Salafists have exploited the same openings created by the Arab Spring that gave rise to the Islamists: With Arab strongmen weakened or toppled, Salafi groups have filled the void left behind – offering citizens social services, education, security, and an identity.

All this poses stiff competition to the moderates, and in many areas the hard-liners continue to prevail. Both Salafists and the Justice and Charity movement have outflanked the moderate Moroccan PJD by openly calling for implementation of sharia in Morocco. Salafists and their Al Nour Party have taken up the Brotherhood’s mantle as the “Islamic party” in Egypt.

Brotherhood-affiliated preachers are all but banned in Jordan, giving Salafists control over many pulpits. The Madkhalis, a Salafi group, control territory in Libya and have made pacts with various militias and warlords. Even in Malaysia, ABIM has come under fire from its own Muslim Malay constituency, particularly the ultraconservative Malaysian Islamic Party. Hard-liners consider the moderates sellouts.

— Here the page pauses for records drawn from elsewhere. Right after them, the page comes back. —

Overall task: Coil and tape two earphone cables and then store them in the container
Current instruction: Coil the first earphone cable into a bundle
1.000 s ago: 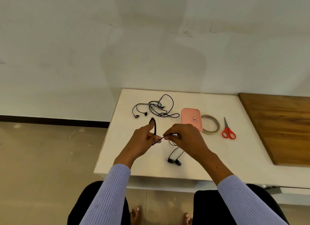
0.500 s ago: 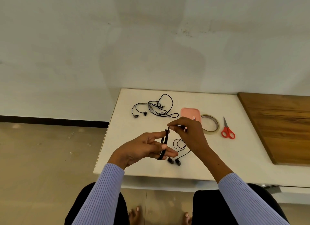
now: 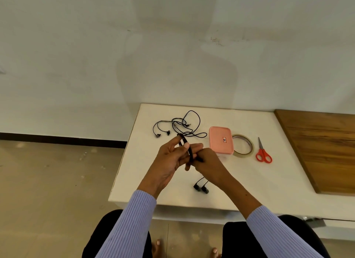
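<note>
A black earphone cable (image 3: 186, 146) is wound in loops around the fingers of my left hand (image 3: 171, 158), which is raised above the white table (image 3: 269, 181). My right hand (image 3: 208, 163) pinches the same cable beside the coil. Its two earbuds (image 3: 200, 187) hang below my right hand, close to the tabletop. A second black earphone cable (image 3: 182, 127) lies loose and tangled at the back of the table. A pink closed container (image 3: 221, 139) sits to the right of my hands.
A roll of clear tape (image 3: 243, 146) lies against the container's right side. Red-handled scissors (image 3: 263, 152) lie further right. A wooden board (image 3: 322, 150) covers the table's right part. The table's left edge drops to the floor.
My right hand has come down from above the coil to beside my left fingers, laying more cable on them. The loose loop under my hands is gone and the earbuds hang shorter.
</note>
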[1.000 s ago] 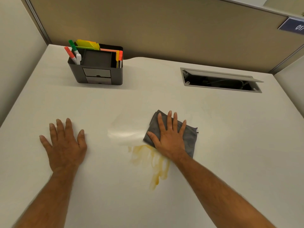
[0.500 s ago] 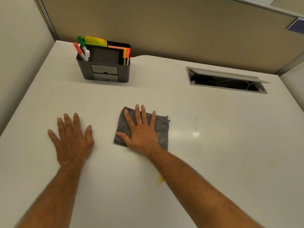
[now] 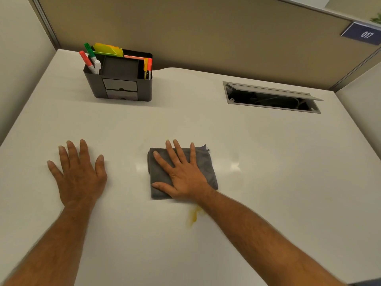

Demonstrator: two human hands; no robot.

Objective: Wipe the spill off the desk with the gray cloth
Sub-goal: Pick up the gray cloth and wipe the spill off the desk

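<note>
A folded gray cloth (image 3: 158, 176) lies flat on the white desk (image 3: 268, 182) near its middle. My right hand (image 3: 181, 172) presses down on the cloth with fingers spread. A small yellow-orange streak of the spill (image 3: 193, 217) shows just below the cloth, beside my right forearm. A faint yellowish smear (image 3: 240, 180) lies to the right of the cloth. My left hand (image 3: 79, 174) rests flat on the bare desk to the left, fingers apart, holding nothing.
A black desk organizer (image 3: 121, 83) with markers and sticky notes stands at the back left. An open cable hatch (image 3: 272, 98) is set into the desk at the back right. Beige partition walls (image 3: 206, 34) enclose the desk behind and at both sides.
My right hand has slid the cloth leftward over the spill. Most of the orange puddle seen a second ago is gone; only a small streak shows. My left hand has stayed put.
</note>
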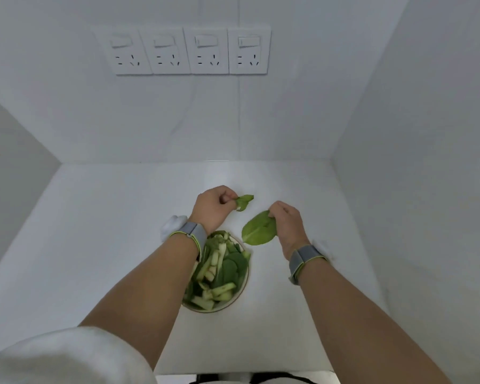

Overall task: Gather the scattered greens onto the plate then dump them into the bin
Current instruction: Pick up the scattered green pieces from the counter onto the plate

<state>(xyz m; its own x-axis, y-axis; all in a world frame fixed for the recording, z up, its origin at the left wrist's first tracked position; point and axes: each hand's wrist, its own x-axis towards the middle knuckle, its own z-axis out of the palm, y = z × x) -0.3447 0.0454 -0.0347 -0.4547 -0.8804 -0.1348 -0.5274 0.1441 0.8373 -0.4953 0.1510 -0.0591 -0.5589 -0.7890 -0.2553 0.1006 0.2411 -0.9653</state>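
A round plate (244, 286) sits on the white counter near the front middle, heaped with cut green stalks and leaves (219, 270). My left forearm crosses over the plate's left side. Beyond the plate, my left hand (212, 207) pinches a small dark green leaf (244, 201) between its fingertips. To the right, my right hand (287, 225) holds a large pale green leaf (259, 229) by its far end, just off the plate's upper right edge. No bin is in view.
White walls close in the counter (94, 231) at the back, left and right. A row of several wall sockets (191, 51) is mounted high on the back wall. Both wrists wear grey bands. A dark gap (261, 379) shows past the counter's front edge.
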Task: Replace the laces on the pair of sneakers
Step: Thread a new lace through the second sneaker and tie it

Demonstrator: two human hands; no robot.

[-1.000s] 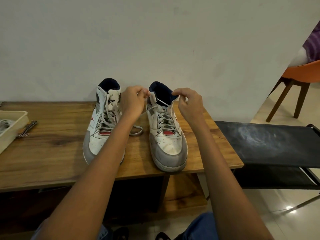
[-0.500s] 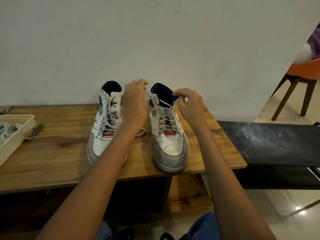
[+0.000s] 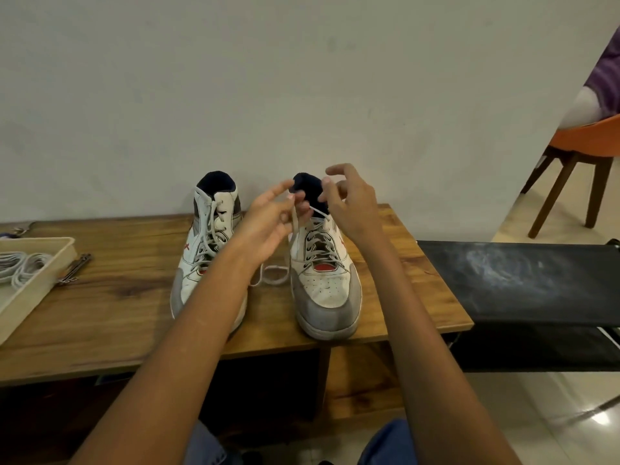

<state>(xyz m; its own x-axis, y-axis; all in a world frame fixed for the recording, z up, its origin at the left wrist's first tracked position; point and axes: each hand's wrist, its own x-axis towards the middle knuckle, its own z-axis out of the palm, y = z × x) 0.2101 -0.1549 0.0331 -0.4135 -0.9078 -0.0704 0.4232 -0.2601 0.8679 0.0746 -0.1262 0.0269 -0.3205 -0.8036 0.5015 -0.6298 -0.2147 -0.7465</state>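
Two sneakers stand side by side on the wooden table (image 3: pixel 110 307), toes toward the person; the left sneaker (image 3: pixel 208 260) is partly hidden by the forearm; both hands work at the collar of the right sneaker (image 3: pixel 323 280); the left hand (image 3: pixel 268 226) pinches the lace (image 3: pixel 293 226), whose loose end loops on the table between the shoes; the right hand (image 3: pixel 349 204) pinches another strand, its other fingers spread; a tray (image 3: pixel 40 286) of spare laces (image 3: pixel 20 270) sits far left.

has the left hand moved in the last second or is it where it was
Yes. The left hand has turned palm-up and shifted right, off the gap between the sneakers toward the right sneaker's collar, its fingers on the lace.
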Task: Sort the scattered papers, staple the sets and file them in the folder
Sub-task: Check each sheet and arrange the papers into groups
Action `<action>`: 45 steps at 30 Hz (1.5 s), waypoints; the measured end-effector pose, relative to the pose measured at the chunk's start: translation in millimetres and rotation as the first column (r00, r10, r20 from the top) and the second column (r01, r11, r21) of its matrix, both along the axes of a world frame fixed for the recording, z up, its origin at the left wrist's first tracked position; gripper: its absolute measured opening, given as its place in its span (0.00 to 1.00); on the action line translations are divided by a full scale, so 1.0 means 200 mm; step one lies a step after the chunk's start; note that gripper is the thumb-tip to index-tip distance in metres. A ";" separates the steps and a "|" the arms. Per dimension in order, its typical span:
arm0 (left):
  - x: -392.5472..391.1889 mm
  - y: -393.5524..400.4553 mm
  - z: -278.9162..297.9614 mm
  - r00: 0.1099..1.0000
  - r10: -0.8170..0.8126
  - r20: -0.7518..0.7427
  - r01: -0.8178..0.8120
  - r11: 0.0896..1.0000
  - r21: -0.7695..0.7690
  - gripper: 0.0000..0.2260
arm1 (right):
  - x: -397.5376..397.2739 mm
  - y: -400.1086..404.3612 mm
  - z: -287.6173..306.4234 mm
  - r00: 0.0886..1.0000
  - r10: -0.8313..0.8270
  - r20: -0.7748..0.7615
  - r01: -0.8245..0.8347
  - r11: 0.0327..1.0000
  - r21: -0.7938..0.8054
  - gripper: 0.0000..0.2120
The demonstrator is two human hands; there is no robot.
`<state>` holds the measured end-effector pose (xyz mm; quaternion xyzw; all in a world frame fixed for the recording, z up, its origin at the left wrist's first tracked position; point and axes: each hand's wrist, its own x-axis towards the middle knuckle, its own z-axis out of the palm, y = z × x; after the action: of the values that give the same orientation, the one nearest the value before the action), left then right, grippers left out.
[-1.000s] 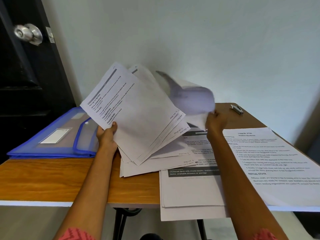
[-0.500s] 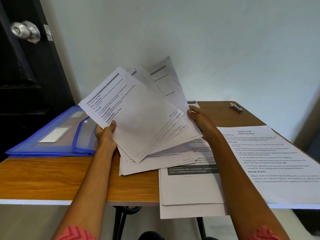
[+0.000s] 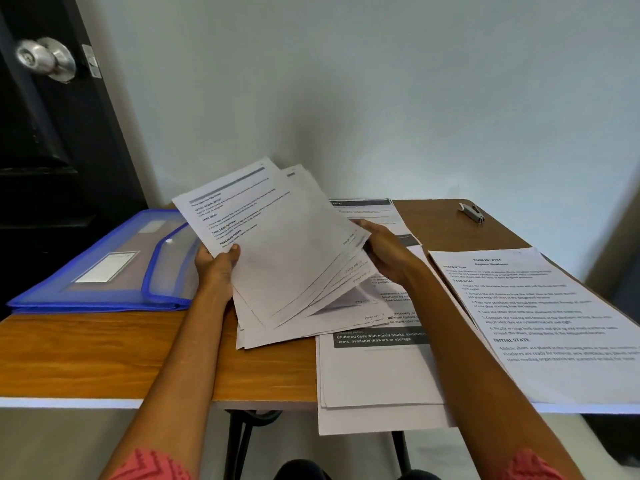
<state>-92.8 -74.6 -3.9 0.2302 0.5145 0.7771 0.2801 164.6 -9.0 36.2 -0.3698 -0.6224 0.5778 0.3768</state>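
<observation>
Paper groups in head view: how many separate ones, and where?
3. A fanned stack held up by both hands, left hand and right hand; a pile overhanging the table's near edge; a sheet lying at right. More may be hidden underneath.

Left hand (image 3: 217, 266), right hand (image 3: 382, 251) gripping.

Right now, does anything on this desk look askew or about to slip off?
Yes. The stack of sheets at the front hangs over the table edge and could slide off. The fanned papers held between the left hand and right hand are unaligned, corners splayed.
</observation>
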 end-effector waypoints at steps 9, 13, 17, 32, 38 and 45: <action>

“Whether it be Salafist movements or extremist jihadist movements, there will always be groups further to the right of political Islamists,” says Abu Haniya, the Jordanian analyst. 

Still, Islamist moderates insist that they will not be cowed into changing their views. “Arab nationalism has failed, communism has failed, Islamism has failed,” says Faroukh, the Jordanian psychologist, counting on his fingers the political trends that shook the Arab world over the past century. “We are demanding a new approach. We have been fooled by politicians too many times.”